■ **TASK GOAL**
All of the data is to be set down again without any alteration.

■ **RECORD EXCERPTS**

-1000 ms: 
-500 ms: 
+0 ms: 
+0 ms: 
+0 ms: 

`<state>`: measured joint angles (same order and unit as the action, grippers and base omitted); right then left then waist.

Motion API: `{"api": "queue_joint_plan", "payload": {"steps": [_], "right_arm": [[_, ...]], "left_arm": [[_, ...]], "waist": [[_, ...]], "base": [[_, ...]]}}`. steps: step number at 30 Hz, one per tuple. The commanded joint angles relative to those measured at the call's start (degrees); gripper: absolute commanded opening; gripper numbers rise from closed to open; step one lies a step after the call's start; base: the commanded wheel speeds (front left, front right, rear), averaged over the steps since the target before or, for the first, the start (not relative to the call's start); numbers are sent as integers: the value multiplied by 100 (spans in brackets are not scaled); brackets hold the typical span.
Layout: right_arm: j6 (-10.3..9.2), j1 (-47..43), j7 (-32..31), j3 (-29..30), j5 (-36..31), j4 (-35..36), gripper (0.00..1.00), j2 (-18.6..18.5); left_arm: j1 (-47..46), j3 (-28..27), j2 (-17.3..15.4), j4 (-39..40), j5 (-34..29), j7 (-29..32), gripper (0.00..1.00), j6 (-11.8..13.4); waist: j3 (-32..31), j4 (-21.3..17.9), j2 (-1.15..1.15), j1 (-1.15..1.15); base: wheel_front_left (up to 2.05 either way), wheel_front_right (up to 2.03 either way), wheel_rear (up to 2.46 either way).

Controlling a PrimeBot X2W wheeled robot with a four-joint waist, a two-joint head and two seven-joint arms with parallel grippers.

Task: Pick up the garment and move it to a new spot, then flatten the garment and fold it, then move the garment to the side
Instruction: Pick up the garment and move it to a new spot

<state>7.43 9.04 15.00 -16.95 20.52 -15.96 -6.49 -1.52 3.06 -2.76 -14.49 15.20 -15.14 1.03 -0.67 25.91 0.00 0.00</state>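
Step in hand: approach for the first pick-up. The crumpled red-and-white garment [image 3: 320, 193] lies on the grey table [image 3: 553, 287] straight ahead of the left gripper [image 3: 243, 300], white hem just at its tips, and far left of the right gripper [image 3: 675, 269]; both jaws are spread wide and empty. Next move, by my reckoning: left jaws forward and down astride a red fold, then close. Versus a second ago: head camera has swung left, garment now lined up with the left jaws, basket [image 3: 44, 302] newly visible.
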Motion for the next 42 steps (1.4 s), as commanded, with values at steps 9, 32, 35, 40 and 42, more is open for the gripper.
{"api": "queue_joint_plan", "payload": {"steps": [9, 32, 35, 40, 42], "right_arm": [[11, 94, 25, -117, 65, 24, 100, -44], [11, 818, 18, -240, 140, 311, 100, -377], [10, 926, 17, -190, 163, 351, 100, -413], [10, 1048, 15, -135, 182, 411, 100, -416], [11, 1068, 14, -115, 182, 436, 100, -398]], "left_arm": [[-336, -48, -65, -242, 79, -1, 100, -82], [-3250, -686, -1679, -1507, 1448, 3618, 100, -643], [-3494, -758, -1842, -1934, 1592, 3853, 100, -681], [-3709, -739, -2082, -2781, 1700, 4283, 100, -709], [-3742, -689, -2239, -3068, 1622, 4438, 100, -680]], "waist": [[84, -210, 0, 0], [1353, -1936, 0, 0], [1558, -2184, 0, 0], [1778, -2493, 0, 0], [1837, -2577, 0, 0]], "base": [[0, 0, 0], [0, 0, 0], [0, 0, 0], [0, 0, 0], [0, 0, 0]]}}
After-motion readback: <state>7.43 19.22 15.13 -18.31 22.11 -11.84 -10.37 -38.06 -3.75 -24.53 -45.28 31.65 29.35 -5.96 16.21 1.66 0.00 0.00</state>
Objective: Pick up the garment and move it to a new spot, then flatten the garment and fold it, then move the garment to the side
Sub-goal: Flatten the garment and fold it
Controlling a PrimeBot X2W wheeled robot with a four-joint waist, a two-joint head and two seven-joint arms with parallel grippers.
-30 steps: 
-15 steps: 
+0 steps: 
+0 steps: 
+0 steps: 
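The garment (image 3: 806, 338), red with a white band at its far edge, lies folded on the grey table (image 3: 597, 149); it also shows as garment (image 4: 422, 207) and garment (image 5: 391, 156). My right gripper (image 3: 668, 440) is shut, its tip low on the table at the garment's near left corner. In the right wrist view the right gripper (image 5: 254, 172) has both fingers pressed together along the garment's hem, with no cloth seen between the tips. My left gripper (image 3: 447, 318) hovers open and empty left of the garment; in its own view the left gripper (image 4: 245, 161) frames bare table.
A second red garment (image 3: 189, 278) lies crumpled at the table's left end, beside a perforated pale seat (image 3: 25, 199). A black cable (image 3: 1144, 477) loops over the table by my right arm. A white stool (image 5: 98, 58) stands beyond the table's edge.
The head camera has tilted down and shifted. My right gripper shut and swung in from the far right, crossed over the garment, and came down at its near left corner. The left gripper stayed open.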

■ **TASK RESPONSE**
-1000 ms: 
-500 ms: 
+0 ms: 
+0 ms: 
+0 ms: 

`<state>`: measured joint angles (same order and unit as the action, grippers and base omitted); right then left then waist.

Motion API: `{"api": "queue_joint_plan", "payload": {"steps": [_], "right_arm": [[_, ...]], "left_arm": [[_, ...]], "waist": [[_, ...]], "base": [[_, ...]]}}`. steps: step number at 30 Hz, one per tuple. The commanded joint angles relative to those measured at the call's start (degrees); gripper: absolute commanded opening; gripper numbers rise from closed to open; step one lies a step after the call's start; base: the commanded wheel speeds (front left, front right, rear), averaged over the steps since the target before or, for the first, the start (not relative to the call's start); numbers are sent as integers: the value multiplied by 100 (spans in brackets are not scaled); brackets hold the typical span.
Layout: right_arm: j6 (-10.3..9.2), j1 (-47..43), j7 (-32..31), j3 (-29..30), j5 (-36..31), j4 (-35..36), gripper (0.00..1.00), j2 (-18.6..18.5); left_arm: j1 (-47..46), j3 (-28..27), j2 (-17.3..15.4), j4 (-39..40), j5 (-34..29), j7 (-29..32), gripper (0.00..1.00), j6 (-11.8..13.4); waist: j3 (-32..31), j4 (-21.3..17.9), j2 (-1.15..1.15), j1 (-1.15..1.15); base: wheel_front_left (up to 2.05 either way), wheel_front_right (up to 2.03 either way), wheel_rear (up to 2.46 either way).

Controlling a PrimeBot X2W wheeled robot with a four-joint waist, a two-joint head and two seven-joint arms with parallel grippers.

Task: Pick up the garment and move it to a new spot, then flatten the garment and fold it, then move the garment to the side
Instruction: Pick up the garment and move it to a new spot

<state>7.43 9.04 15.00 -16.95 20.52 -15.96 -6.49 -1.52 3.06 -2.76 -14.49 15.20 -15.14 1.03 -0.67 25.91 0.00 0.00</state>
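Step in hand: approach for the first pick-up. The crumpled red-and-white garment [image 3: 320, 193] lies on the grey table [image 3: 553, 287] straight ahead of the left gripper [image 3: 243, 300], white hem just at its tips, and far left of the right gripper [image 3: 675, 269]; both jaws are spread wide and empty. Next move, by my reckoning: left jaws forward and down astride a red fold, then close. Versus a second ago: head camera has swung left, garment now lined up with the left jaws, basket [image 3: 44, 302] newly visible.
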Motion for the next 42 steps (1.4 s), as commanded, with values at steps 9, 32, 35, 40 and 42, more is open for the gripper.
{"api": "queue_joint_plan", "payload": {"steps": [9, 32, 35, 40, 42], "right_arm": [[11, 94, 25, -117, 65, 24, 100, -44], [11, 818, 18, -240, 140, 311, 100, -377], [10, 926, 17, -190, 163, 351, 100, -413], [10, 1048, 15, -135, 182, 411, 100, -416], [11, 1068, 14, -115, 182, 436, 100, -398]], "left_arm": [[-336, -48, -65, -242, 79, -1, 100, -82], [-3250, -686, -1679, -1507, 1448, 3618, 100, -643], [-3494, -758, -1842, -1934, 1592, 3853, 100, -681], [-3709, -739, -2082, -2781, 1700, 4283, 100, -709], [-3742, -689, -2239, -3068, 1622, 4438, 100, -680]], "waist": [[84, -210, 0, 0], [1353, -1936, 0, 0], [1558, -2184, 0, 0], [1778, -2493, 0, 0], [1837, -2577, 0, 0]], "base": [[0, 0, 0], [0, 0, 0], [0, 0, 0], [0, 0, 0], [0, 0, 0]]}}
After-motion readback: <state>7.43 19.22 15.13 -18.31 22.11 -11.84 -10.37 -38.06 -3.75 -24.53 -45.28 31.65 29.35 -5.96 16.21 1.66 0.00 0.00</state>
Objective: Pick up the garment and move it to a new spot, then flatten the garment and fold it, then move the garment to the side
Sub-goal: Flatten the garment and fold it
Controlling a PrimeBot X2W wheeled robot with a four-joint waist, a two-joint head and two seven-joint arms with parallel grippers.
-30 steps: 
-15 steps: 
+0 steps: 
+0 steps: 
+0 steps: 
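The garment (image 3: 806, 338), red with a white band at its far edge, lies folded on the grey table (image 3: 597, 149); it also shows as garment (image 4: 422, 207) and garment (image 5: 391, 156). My right gripper (image 3: 668, 440) is shut, its tip low on the table at the garment's near left corner. In the right wrist view the right gripper (image 5: 254, 172) has both fingers pressed together along the garment's hem, with no cloth seen between the tips. My left gripper (image 3: 447, 318) hovers open and empty left of the garment; in its own view the left gripper (image 4: 245, 161) frames bare table.
A second red garment (image 3: 189, 278) lies crumpled at the table's left end, beside a perforated pale seat (image 3: 25, 199). A black cable (image 3: 1144, 477) loops over the table by my right arm. A white stool (image 5: 98, 58) stands beyond the table's edge.
The head camera has tilted down and shifted. My right gripper shut and swung in from the far right, crossed over the garment, and came down at its near left corner. The left gripper stayed open.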

That completes the response to the exercise.